Une certaine ambiguïté semble inéluctablement attachée à la condition artistique. Elle nécessite en effet une certaine stabilité matérielle tout en exigeant une confrontation avec des horizons esthétiques variés ; le fait de se rendre dans un lieu lointain ou étranger représentant une réelle opportunité pour la création artistique, le processus créatif. Dans cette quête de l’ailleurs, la Bretagne représente pour les artistes de la fin du XIXe siècle une région épargnée des vices de la modernité, offrant un paysage unique, une nature sauvage ainsi que des coutumes et des traditions préservées.

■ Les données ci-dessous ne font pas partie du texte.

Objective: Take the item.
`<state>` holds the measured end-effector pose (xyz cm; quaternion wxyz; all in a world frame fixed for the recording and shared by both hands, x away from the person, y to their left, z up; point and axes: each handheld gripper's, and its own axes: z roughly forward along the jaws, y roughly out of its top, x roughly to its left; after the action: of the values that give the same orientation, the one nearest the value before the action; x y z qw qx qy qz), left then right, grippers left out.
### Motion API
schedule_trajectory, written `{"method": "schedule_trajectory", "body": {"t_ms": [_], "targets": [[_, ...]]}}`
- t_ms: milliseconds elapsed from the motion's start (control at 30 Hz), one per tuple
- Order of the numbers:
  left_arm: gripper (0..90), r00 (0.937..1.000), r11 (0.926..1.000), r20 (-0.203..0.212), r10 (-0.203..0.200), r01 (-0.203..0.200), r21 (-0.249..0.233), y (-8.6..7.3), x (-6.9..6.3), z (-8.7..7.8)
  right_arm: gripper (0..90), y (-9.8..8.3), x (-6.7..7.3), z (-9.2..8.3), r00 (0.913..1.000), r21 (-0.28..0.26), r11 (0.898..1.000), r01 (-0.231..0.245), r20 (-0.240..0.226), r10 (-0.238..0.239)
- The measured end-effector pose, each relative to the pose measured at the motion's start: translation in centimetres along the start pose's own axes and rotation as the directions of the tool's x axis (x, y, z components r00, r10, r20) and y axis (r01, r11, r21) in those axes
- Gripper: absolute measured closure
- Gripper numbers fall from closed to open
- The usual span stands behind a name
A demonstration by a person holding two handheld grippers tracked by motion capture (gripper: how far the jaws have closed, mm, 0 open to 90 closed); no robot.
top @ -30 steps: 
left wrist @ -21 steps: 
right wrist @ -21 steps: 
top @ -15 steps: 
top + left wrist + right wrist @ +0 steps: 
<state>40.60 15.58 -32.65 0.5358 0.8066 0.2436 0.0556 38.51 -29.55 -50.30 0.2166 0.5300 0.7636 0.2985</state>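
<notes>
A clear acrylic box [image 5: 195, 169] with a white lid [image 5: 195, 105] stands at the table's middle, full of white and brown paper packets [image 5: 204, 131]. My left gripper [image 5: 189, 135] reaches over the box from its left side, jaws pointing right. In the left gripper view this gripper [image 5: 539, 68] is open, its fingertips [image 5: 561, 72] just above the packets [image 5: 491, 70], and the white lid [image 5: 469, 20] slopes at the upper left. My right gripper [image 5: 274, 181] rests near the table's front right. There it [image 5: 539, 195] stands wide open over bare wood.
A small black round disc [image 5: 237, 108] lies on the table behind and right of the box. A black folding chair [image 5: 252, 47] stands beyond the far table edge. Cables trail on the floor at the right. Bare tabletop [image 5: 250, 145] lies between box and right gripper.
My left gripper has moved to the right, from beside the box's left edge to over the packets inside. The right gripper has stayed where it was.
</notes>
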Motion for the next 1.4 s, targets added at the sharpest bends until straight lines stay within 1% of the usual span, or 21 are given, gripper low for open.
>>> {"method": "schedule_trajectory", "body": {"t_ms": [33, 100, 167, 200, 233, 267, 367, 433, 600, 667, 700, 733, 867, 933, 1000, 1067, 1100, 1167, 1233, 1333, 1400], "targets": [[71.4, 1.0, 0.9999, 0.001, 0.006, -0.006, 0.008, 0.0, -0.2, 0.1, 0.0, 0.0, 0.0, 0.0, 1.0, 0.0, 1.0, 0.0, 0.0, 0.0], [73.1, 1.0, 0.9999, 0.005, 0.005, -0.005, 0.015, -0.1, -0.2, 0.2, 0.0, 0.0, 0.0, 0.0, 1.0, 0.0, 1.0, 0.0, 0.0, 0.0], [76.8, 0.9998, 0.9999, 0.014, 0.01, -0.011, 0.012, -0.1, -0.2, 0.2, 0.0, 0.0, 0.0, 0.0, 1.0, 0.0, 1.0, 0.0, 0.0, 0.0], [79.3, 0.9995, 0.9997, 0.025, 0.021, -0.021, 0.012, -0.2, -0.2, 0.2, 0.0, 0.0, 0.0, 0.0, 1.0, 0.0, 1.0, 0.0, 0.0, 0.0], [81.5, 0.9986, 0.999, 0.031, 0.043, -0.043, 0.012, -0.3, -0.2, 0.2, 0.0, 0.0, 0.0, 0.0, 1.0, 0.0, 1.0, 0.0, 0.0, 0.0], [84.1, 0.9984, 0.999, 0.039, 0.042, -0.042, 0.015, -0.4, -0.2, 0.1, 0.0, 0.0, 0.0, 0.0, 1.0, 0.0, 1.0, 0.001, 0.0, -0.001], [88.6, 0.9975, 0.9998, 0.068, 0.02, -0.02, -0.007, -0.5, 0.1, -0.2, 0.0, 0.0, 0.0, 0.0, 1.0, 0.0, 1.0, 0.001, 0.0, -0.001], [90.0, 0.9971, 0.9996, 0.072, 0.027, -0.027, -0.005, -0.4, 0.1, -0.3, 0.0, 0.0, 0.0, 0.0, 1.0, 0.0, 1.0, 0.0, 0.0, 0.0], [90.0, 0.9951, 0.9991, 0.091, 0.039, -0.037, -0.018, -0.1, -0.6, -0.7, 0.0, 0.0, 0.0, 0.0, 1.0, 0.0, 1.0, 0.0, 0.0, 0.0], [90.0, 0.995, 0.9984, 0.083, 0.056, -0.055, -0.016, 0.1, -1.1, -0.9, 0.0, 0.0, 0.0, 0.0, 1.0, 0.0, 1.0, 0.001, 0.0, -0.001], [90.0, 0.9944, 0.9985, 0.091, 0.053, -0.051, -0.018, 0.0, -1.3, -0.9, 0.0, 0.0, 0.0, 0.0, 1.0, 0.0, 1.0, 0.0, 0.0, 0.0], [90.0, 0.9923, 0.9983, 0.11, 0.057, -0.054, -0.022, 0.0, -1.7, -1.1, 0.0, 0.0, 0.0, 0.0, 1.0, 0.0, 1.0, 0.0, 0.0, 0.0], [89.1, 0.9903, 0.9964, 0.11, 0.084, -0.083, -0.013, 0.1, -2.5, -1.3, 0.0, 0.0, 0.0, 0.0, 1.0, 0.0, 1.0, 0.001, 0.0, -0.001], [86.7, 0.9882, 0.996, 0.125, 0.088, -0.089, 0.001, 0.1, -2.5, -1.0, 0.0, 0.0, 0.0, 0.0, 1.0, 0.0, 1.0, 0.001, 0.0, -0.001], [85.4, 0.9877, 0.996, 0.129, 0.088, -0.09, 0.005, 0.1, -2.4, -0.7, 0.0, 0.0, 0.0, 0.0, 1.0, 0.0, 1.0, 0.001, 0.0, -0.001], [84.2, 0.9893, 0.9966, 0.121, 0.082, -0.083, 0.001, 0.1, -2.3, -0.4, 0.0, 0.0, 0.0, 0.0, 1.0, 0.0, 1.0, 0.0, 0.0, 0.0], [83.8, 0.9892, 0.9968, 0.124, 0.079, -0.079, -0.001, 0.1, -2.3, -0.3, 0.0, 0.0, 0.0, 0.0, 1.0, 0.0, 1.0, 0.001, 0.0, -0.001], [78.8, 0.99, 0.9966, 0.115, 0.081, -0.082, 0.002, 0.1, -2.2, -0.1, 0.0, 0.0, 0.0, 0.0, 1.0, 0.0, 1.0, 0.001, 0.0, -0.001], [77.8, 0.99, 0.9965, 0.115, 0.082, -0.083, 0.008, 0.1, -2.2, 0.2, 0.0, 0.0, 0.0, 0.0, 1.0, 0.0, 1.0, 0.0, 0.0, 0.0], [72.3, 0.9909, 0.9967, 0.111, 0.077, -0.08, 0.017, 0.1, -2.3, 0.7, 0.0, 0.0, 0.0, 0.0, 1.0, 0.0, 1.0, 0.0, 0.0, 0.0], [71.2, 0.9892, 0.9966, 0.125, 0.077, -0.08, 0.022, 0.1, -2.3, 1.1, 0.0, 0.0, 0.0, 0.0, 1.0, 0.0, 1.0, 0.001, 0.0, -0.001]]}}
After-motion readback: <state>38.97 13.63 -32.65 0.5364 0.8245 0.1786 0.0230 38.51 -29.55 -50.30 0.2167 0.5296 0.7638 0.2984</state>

Si la vie est un voyage, la comparaison prend tout son sens chez Paul Gauguin (1848-1903). Son existence est un long périple à la recherche d’un lieu où peindre, où dévoiler son identité artistique. Une « terrible démangeaison d’inconnu » semble ordonner sa destinée toute entière. Lorsqu’il arrive à Pont-Aven pour la première fois en 1886, la ville accueille déjà une communauté de peintres. Dans un premier temps, Gauguin s’installe pour des raisons financières mais peu à peu le lieu et ses habitants vont participer aux renouvellements artistiques qu’il a engagés. En 1888, sa réaction contre les faiblesses structurales du mouvement impressionniste se fait plus forte. C’est alors que s’impose son style spécifique : le synthétisme (ou cloisonnisme). Ce système de représentation favorise une figuration irrationnelle voire spirituelle. Le 14 août 1888, il écrit de ce fait à son ami le peintre Émile Schuffenecker : « un conseil, ne copiez pas trop d’après-nature. L’art est une abstraction. »

La même année, Émile Bernard (1868-1941) rend à son tour hommage à cette contrée inspirante en réalisant, une suite gravée de Bretonneries composée de 10 zincographies, décrivant des scènes de la vie rurale locale. La série complète est exposée lors de l’exposition du « Groupe impressionniste et synthétiste », dite l’exposition Volpini, en mai 1889, qui réunit les artistes associés à l’École de Pont-Aven en marge de l’Exposition universelle dont la plupart se trouvent exclus.

Vers 1904 enfin, le peintre-graveur autrichien Carl Moser (1873-1939) développe sa pratique de la gravure sur bois tout en affirmant son intérêt pour le japonisme à l’occasion de séjours réguliers en Bretagne. Parmi ses œuvres les plus répandues, ayant connu de nombreuses déclinaisons, le motif du Bretonisches Kind [« Enfant breton »], dont le titre varie parfois en Bretonisches Mädchen [« Jeune fille bretonne »], montre une figure représentée de trois-quarts, l’attention étant concentrée sur les détails de sa coiffe et de ses habits traditionnels.

Ces artistes reconnaissent la Bretagne comme une source d’expériences nouvelles ; la distance ou l’éloignement géographique incarnant cette identification. De la même manière, le contraste ressenti entre un pays d’origine et la découverte d’un univers singulier peut pareillement faire naître des sensations inconnues.